Robert I. Colautti (@ColauttiLab), Queen’s University in Canada, discusses his article: Direct and indirect fitness effects of plant metabolites and genetic constraints limit evolution of allelopathy in an invading plant
A storied history
As a relatively young discipline, invasion ecology has developed through a proliferation of hypotheses that often fail to hold against careful experimentation. Model systems can be particularly valuable for exposing false hypotheses in invasion biology, for which the biennial Brassicaceae Alliaria petiolata (garlic mustard) offers a demonstrative case study.
Building on a published genome and natural accessions from across Europe and North America, our long-term goal was to map the genetic loci for a trait in A. petiolata that was widely thought to be responsible for its invasion in North America. Instead, our experiments led us to question two decades of published research linking glucosinolate production to allelopathy (i.e., competitor suppression) and invasive spread.
A model system for ‘novel weapons’?
Alliaria petiolata has been a poster child for allelopathy and the ‘Novel Weapons Hypothesis’, which attributes invasive spread to certain chemical traits that act as ‘novel weapons’ to suppress competition. It’s a compelling metaphor that complements Darwin’s ‘struggle for survival’, invoking images of military innovations that shifted the balance of power throughout the long history of human civilization. However, two decades of research have produced few compelling experiments supporting the role of allelopathy and novel weapons in invasion.

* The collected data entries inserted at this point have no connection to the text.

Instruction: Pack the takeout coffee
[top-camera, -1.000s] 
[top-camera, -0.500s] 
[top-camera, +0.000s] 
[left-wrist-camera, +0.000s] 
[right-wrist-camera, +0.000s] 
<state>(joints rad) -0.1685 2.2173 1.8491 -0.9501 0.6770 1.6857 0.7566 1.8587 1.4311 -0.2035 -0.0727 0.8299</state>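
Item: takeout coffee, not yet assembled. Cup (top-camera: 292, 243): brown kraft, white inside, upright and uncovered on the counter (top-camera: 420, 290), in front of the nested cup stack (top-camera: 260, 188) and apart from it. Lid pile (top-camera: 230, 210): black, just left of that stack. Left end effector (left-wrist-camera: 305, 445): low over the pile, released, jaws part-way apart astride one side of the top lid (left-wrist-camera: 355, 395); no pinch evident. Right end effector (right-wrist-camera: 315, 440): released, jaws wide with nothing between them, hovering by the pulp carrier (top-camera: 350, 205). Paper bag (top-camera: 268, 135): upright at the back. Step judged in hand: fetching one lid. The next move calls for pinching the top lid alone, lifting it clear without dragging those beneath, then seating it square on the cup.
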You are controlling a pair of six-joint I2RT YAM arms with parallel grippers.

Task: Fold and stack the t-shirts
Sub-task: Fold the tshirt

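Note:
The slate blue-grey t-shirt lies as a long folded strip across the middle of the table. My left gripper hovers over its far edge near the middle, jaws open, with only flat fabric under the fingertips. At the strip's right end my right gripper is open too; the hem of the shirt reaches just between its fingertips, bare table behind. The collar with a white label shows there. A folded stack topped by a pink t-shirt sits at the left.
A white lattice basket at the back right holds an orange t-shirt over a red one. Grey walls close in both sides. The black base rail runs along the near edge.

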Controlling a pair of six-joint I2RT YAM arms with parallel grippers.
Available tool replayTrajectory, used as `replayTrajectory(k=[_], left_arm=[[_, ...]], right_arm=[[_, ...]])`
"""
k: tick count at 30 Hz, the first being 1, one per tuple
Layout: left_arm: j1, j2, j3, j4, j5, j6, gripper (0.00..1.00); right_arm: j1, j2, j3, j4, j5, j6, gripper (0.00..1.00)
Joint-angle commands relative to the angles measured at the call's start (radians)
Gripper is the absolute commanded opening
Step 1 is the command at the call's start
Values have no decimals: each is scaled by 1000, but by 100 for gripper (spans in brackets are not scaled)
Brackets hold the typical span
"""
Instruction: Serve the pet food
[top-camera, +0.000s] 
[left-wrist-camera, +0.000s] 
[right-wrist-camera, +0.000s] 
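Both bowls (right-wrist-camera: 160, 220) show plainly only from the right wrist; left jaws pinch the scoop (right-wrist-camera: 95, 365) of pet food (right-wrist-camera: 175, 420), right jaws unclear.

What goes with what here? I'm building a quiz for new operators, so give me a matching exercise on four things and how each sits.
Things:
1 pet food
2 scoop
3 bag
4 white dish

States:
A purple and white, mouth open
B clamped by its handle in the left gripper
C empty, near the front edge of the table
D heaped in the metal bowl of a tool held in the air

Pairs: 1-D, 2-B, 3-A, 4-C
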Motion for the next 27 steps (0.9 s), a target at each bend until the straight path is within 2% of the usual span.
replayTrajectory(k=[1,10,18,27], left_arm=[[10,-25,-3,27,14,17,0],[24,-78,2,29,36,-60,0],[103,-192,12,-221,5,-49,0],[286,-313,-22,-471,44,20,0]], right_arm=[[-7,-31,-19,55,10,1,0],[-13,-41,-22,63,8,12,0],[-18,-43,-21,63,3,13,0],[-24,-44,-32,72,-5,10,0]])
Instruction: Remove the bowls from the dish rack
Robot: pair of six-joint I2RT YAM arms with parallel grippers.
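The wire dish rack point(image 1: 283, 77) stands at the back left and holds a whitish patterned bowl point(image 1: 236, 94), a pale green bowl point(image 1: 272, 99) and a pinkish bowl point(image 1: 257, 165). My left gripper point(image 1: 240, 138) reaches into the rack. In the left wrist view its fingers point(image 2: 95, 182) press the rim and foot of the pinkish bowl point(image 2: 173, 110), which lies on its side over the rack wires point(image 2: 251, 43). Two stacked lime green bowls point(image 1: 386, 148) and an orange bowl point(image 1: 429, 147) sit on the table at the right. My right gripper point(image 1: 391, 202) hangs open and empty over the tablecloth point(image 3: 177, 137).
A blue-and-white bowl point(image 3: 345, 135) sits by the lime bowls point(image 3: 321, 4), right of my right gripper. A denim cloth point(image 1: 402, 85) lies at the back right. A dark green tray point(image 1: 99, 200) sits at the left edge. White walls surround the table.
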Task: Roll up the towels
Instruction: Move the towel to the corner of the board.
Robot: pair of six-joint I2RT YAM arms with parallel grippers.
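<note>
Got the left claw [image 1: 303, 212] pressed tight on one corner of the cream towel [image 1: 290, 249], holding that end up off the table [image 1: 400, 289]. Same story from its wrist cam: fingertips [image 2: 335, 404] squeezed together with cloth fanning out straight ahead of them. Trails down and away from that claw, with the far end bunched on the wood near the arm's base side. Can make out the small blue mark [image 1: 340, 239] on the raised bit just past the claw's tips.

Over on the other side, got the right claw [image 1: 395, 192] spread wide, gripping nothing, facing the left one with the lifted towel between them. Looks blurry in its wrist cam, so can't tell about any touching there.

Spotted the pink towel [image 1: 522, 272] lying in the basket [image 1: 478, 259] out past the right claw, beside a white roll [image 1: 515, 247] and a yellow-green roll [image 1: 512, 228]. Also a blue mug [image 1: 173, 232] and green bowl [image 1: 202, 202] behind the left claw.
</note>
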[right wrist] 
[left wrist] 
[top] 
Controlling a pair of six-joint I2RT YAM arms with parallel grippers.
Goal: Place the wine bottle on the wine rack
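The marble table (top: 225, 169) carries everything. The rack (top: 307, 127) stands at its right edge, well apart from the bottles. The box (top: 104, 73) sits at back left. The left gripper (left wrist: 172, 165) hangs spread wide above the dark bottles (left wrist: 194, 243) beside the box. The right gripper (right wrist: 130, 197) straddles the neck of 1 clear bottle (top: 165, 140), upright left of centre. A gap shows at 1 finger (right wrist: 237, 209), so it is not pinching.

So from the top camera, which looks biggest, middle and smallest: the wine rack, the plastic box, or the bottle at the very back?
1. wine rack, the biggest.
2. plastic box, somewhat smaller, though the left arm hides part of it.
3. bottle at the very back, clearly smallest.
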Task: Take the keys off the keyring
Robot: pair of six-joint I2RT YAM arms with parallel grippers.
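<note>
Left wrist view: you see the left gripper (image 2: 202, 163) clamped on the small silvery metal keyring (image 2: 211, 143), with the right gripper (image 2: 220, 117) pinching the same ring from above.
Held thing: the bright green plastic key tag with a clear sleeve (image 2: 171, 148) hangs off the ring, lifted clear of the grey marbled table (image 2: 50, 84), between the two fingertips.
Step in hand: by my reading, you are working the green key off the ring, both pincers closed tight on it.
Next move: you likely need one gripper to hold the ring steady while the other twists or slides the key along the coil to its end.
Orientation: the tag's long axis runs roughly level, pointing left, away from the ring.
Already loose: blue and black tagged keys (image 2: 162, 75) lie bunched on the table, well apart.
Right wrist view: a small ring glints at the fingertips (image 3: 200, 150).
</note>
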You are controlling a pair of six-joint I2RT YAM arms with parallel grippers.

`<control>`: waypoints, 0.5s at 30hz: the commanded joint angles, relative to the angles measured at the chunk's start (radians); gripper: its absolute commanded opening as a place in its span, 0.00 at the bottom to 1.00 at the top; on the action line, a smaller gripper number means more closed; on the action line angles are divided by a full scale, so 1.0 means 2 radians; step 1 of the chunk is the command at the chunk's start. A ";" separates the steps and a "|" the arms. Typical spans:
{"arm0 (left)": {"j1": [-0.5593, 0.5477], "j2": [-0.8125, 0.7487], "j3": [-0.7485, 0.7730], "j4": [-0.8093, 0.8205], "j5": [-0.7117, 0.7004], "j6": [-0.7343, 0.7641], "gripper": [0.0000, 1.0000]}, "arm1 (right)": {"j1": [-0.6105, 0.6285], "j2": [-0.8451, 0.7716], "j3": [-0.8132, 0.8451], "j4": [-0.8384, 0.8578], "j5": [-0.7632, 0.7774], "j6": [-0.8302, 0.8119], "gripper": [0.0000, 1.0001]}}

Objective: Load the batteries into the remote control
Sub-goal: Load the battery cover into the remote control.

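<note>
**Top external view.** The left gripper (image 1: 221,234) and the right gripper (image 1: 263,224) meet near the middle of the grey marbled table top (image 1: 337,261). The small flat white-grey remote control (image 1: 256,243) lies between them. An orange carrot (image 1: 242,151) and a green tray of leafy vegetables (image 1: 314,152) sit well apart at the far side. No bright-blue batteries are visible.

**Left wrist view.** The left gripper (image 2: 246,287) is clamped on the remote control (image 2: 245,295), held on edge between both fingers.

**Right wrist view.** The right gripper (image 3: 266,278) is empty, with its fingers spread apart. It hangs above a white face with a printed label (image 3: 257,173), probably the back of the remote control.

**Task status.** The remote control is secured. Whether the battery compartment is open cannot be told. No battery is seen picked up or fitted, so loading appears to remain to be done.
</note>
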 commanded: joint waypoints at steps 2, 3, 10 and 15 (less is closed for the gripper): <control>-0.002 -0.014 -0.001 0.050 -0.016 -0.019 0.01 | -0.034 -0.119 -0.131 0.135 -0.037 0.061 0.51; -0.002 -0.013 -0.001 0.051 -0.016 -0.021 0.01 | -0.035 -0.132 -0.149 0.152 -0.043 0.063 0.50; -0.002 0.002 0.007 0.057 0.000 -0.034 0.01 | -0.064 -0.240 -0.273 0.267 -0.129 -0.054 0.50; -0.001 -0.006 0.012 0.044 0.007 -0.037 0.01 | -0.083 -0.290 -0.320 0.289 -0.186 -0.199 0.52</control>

A previous study had reported that growing a single seedling of A. petiolata in a small pot of field soil was sufficient to eliminate germination of soil arbuscular mycorrhizae (AMF) and prevent mycorrhizal colonization of roots of native Acer saccharum (sugar maple) saplings, reducing plant biomass by more than 75%. A follow-up study found that the suppressive effects were much stronger on North American soil microbes than those from the native range in Europe, supporting the Novel Weapons Hypothesis. This was followed by a space-for-time analysis of herbarium records suggesting that older populations had lower glucosinolate concentrations than younger populations, consistent with eco-evolutionary feedbacks in response to native AMF evolving resistance and higher rates of intraspecific competition in expanding populations of A. petiolata.
A genetic screen for allelopathy
Motivated by these results, we designed a glasshouse and field experiment to assess genetic variation for glucosinolate concentration in 22 accessions of A. petiolata across North America. We also measured natural selection and quantified the fitness impacts of intraspecific and interspecific competition. By taking advantage of natural genetic variation, our long-term goal was to create recombinant lines to map regions of the genome associated with glucosinolate production and competitive ability. Instead, our results could not have been more inconsistent with the rapid evolution of glucosinolates as allelopathic weapons. First, A. saccharum saplings grew well in the pots containing live A. petiolata, in stark contrast to previous reports that A. petiolata is toxic to AMF. Second, glucosinolate concentrations were highly plastic across treatments, and positively correlated with chlorophyl a (Chl a) content. Third, genetic families that invested less into Chl a and more into glucosinolates were weaker competitors regardless of competition treatment (i.e., intraspecific and interspecific).
No evidence for novel weapons
Overall, our results force us to reject the idea that glucosinolates have important allelopathic properties via AMF suppression. Instead, our findings are more consistent with the well-established role of glucosinolates as defensive traits. An important advantage of model systems is that they bring together different researchers with different backgrounds, biases and expertise. Model systems force accountability and can help to distinguish ecological complexity from scientific irreproducibility.